In this post, we’re going to create a neural network that can distinguish between fake and real news, based on the title of the news article and its text using the tensorflow library. We also examine the embedding layer we use to visualize relationships between words in our dataset.

Acquire Training Data

We first import several libraries and download the dataset, which comprises of 22449 observations of news article titles and text, and a categorical variable, fake, indicating whether or not the article is fake (0 if the article is not fake, 1 if the article is fake).

import pandas as pd
from nltk.corpus import stopwords
import nltk 
nltk.download('stopwords')
import tensorflow as tf
from tensorflow.keras.layers.experimental.preprocessing import TextVectorization
import re
import string
from tensorflow import keras
from tensorflow.keras import layers
from tensorflow.keras import losses
import numpy as np

train_url = "https://github.com/PhilChodrow/PIC16b/blob/master/datasets/fake_news_train.csv?raw=true"
df = pd.read_csv(train_url)

Make a Dataset

We now write a function make_dataset() that creates a tensorflow Dataset without stopwords in title and text.
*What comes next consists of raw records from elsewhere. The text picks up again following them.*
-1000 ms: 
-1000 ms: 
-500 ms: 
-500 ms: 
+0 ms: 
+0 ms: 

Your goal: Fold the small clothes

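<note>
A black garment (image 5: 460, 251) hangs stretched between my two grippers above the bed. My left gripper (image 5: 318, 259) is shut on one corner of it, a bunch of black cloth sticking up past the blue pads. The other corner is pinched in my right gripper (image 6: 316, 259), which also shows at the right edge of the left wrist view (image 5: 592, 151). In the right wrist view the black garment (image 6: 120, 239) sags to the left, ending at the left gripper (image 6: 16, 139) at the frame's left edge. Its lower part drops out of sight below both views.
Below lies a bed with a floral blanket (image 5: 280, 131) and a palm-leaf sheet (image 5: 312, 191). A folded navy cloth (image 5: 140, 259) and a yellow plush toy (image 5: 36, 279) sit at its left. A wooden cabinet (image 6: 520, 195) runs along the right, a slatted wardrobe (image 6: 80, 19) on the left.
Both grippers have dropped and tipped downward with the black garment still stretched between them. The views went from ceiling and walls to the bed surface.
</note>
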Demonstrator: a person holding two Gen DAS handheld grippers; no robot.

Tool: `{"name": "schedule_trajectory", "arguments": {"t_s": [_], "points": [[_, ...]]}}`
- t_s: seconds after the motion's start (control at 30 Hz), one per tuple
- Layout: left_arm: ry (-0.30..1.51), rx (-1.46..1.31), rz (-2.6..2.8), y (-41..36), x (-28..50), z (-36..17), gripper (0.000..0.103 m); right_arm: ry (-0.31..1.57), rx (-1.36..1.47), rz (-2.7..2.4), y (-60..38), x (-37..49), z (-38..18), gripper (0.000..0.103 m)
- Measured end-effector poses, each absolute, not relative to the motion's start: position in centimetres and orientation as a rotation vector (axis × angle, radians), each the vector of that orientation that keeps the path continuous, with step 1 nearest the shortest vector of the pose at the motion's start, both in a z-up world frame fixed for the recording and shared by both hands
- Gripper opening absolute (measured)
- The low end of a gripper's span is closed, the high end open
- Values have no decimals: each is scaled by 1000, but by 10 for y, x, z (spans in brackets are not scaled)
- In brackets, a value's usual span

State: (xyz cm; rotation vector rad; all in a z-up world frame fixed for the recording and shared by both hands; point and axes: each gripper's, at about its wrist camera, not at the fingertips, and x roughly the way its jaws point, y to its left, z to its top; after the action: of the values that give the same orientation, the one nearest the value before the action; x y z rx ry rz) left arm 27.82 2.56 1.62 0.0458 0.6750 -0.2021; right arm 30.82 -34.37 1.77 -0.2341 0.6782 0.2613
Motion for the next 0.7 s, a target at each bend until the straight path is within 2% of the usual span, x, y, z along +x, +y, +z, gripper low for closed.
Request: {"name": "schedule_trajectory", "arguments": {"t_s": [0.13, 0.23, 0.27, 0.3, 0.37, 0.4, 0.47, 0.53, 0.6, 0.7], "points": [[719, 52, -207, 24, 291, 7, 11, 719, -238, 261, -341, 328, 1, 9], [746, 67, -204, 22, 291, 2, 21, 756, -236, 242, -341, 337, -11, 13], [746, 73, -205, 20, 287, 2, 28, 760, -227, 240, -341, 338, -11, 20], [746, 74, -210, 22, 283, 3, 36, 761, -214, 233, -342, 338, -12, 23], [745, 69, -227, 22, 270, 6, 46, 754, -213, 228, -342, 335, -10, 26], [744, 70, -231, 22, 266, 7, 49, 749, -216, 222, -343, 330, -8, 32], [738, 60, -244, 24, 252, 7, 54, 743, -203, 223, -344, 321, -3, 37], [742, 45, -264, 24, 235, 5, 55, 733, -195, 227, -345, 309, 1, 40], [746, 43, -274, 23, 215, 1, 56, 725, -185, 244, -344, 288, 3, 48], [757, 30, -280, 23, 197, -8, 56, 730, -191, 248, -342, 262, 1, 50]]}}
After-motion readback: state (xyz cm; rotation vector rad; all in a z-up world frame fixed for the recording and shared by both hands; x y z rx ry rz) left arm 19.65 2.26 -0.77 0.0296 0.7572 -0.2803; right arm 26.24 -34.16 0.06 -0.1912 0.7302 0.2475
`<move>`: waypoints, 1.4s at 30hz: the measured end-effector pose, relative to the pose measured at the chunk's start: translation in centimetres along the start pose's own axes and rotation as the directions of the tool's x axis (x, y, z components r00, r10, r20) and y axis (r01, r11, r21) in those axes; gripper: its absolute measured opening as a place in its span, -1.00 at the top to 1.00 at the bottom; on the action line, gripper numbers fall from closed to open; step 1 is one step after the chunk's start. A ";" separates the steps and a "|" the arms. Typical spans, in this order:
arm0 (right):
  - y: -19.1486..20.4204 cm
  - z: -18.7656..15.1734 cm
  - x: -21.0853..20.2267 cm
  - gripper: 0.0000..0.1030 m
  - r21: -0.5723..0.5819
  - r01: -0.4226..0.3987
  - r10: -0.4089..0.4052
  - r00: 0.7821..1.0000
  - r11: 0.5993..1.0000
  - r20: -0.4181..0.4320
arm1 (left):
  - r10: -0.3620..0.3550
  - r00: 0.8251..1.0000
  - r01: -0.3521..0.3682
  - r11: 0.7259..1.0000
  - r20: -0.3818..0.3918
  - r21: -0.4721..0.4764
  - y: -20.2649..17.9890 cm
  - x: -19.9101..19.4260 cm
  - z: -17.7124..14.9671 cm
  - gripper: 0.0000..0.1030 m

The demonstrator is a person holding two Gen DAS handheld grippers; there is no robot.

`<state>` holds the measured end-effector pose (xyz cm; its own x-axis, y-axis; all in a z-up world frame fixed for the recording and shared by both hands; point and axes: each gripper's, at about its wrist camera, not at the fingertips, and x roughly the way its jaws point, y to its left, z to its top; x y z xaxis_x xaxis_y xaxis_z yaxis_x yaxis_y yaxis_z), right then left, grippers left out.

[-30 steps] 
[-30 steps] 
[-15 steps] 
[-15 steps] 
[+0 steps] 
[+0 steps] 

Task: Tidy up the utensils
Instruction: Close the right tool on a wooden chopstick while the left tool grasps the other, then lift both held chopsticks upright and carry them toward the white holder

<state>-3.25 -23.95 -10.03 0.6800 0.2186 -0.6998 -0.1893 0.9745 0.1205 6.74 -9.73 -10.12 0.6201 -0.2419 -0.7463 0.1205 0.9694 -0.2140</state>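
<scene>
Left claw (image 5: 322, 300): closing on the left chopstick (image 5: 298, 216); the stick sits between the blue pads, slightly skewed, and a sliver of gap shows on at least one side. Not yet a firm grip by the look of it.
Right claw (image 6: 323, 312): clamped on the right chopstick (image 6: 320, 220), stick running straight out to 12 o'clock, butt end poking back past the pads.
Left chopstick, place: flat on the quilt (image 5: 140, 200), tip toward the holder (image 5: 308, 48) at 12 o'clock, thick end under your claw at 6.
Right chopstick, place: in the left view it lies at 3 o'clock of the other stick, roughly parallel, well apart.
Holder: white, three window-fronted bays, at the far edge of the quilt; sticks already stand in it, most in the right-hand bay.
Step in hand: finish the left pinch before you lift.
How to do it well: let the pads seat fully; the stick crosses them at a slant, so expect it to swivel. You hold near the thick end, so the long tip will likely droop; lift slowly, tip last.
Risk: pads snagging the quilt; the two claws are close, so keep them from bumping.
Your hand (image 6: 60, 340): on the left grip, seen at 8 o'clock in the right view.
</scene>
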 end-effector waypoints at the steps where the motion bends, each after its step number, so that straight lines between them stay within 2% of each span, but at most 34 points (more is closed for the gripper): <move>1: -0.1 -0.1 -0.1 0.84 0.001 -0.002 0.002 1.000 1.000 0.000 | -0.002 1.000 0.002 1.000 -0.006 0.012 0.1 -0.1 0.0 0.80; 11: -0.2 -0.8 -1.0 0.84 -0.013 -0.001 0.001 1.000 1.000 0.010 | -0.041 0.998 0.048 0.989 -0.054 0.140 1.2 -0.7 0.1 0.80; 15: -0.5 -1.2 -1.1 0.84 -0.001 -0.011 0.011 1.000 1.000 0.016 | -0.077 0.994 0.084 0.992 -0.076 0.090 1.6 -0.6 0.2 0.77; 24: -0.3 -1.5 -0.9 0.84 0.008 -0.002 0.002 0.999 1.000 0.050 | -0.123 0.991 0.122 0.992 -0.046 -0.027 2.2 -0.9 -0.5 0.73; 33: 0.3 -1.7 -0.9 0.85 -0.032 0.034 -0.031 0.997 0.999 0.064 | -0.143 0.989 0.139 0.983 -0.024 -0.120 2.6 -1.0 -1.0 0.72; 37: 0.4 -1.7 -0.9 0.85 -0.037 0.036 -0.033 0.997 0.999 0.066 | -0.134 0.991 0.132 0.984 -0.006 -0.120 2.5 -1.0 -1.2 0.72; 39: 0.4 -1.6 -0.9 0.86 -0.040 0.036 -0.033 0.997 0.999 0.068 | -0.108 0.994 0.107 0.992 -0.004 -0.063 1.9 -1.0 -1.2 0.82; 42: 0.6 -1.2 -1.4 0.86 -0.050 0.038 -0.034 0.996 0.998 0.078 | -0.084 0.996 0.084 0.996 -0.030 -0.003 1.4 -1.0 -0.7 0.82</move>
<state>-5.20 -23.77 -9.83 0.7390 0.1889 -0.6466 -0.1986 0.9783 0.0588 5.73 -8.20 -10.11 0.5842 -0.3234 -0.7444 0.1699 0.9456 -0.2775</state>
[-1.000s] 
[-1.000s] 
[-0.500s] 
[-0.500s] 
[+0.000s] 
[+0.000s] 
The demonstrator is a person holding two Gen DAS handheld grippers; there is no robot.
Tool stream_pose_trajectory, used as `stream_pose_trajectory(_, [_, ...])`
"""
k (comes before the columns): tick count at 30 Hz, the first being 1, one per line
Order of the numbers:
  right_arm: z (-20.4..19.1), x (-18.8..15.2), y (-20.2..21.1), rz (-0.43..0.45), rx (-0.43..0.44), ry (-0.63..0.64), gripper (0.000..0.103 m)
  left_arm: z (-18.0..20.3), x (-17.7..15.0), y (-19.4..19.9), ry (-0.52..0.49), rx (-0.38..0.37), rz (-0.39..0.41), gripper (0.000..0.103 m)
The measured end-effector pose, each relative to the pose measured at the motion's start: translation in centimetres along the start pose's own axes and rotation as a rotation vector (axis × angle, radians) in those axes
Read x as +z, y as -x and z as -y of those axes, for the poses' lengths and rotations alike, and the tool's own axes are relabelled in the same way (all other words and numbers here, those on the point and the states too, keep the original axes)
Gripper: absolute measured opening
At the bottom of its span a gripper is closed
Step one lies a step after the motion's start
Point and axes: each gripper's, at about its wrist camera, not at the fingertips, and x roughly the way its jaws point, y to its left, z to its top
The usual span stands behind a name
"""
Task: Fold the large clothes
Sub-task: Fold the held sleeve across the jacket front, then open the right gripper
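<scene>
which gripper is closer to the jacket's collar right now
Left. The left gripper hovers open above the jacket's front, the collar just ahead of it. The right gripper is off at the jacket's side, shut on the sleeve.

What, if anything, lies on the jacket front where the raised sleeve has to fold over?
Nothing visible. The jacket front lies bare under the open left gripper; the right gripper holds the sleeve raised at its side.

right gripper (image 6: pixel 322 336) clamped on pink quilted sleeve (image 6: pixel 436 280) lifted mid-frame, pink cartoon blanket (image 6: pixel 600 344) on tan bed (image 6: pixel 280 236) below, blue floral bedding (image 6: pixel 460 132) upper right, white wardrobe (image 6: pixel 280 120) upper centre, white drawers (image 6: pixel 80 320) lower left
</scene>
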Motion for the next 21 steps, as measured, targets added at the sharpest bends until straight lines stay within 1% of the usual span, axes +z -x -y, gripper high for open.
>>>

After removing stopwords, the function outputs a Dataset with two inputs, title and text, and one output, fake.

def make_dataset(df):
    # English stopwords
    stop = stopwords.words("english")

    # remove stopwords from title
    df["title"] = df["title"].apply(lambda x: ' '.join([word for word in x.split() if word not in (stop)]))

    # remove stopwords from text
    df["text"] = df["text"].apply(lambda x: ' '.join([word for word in x.split() if word not in (stop)]))

    # create Dataset from modified title and text
    my_data_set = tf.data.Dataset.from_tensor_slices(
        (
            {
                "title" : df[["title"]], 
                "text" : df[["text"]]
            }, 
            {
                "fake" : df[["fake"]]
            }
        )
    )

    # set batch to 100 for faster runtime 
    my_data_set.batch(100)
    return my_data_set

data = make_dataset(df)

We also split off 20% of the dataset as validation data and 70% as training data.

# shuffle the data to ensure randomness
data = data.shuffle(buffer_size = len(data))

# size of training data
train_size = int(0.7*len(data))

# size of validation data
val_size = int(0.2*len(data))

# create training dataset
train = data.take(train_size)

# create validation dataset
val = data.skip(train_size).take(val_size)

# create testing dataset
test = data.skip(train_size + val_size)

# length of training data for base rate
len(train)

15714

We now calculate the base rate, the accuracy of our model if it keeps on making the same guess, which is the majority class.

# create an iterator
fake_iterator= train.unbatch().map(lambda x, fake: fake).as_numpy_iterator()
count = 0

# for each fake in train
for i in range(15714):

  # adds 1 if article is fake and 0 if article is real
  count = count + fake_iterator.next()["fake"]
print(count)

8223

Since there are 15714 observations in our training dataset, our base rate is 52.33%.

Create Models

We now create three different models, the first using only title as the input, the second using only text as the input, and the last using both title and text as the inputs.

We first create a text preprocessing layer to preprocess our text.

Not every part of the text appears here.